NASA raises concerns

by | Dec 3, 2015 | Featured, Uncategorized

The NAIT Academic Staff Association (NASA) is taking issue with some of the changes being proposed in a broad based academic restructuring underway at NAIT.

The NAIT Academic Staff Association (NASA) believes some of those changes will shortchange instructors and students and that they are being pushed through without enough time or consideration for staff.

The association has filed a policy level grievance with Dr. Glenn Feltham, NAIT’s President and CEO, claiming that without proper consultation these changes violate the collective agreement between the institution and the academic staff.

Collective agreement cited

“According to our collective agreement, consultation means the process of clearly communicating a tentative idea allowing sufficient time for a response given the situation and considering the response before a final decision is made,” said NASA President Arlana Moskalyk.

Moskalyk further described the need for consultation on other “organizational changes” such as staffing levels, classifications or delivery elements.

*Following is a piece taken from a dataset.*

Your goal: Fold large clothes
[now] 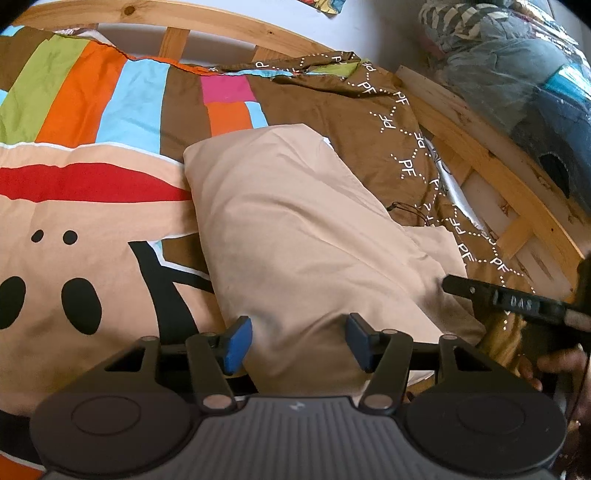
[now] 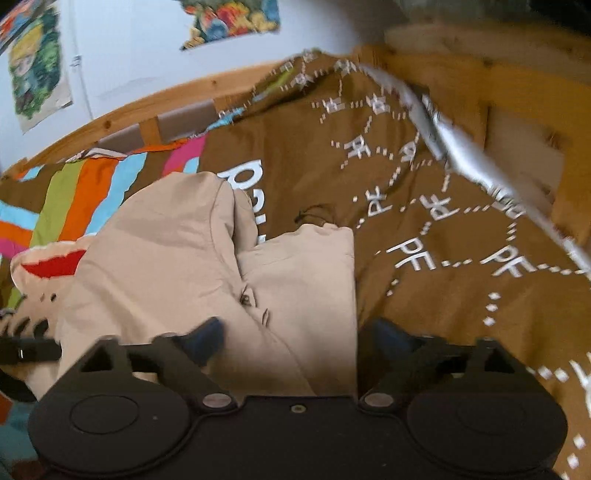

The restructuring of the academic portfolio currently being considered changes the way NAIT educates students for work in industry. This includes adjusting how student advising operates on campus, school structure and the responsibilities of managerial and support staff at the program level, including the creation of a department head position.

Most details on the restructuring were distributed on Sept. 10, according to NASA, typically one of the busiest times of the year for staff as classes begin for the academic term.

There are discussions underway to codify a proper definition of when and how early consultations should be held. NASA argues that the extent of input NAIT was seeking on the plan was a stamp of approval rather than any actual input from faculty.

Others, including the NAIT Students’ Association, disagree and say consultation is still occurring across campus on these proposed changes.

“I personally believe that over the last couple of months, Dr. Fassina (NAIT Provost and VP Academic) has done a great deal of consultation with the staff and NAITSA executives as well, regarding some of the issues that were going on and a lot of this was done through town hall meetings,” said NAITSA President Justin Nand.

“In the coming months, the details of the academic restructure will be discussed through a series of engagement panels in order to make sure everybody is positively affected by the [proposed] changes,” Nand said.

The main items causing concern focus on staffing. At issue for NASA is the creation of department head positions in yet to be designed program clusters, which will take over certain responsibilities currently performed by other existing positions.

NASA believes this will take decision-making out of the program area for such big ticket items like scheduling courses and create a disconnect from the program, as well as from the needs of students.

“The issue is, someone removed from the program, distanced from the program and the students, will be scheduling the classes themselves,” said Moskalyk.

“So, the timing of them may not be the best for staff and students involved.”

NASA believes this will also lead to staffing reductions for teaching staff.

“They [administration] have indicated that associate chair positions are being phased out and the chair positions will do more teaching but they have always stayed true that the restructuring is about job change and not about job loss,” said Moskalyk.

“They have not guaranteed that there will not be a loss of positions.”

However, the idea of moving non-academic duties away from academic staff could offer more opportunities for the academic leadership to focus on the quality and delivery of programs.

“The ideal environment is one in which you have an individual or individuals [such as department heads] that can work collaboratively with individual programs and across programs to best deploy the physical infrastructure, the technological infrastructure, the seat capacity, and the human capital, in terms of our instructional base, in a way that best meets the students’ needs,” said Fassina.

Roles yet to be defined

Many role responsibilities are yet to be outlined or reallocated.

“A department head has to work with facilities and the scheduling office, as well as the school, the deans, the vice-provost, etc., to formulate a line of best fit,” Fassina said.

Despite NASA’s concerns that the collective agreement should apply to the creation of department heads, certain roles are considered by NAIT administration to be outside of the collective agreement, generally roles with a managerial and operational role, rather than an academic one.

“This position was described from the outset as being a managerial, operational out-of-scope role,” said Fassina.

Nand believes that students will not be significantly affected, saying “the changes are improving the student experience outside the classroom and making sure students have the support they need in a timely manner.”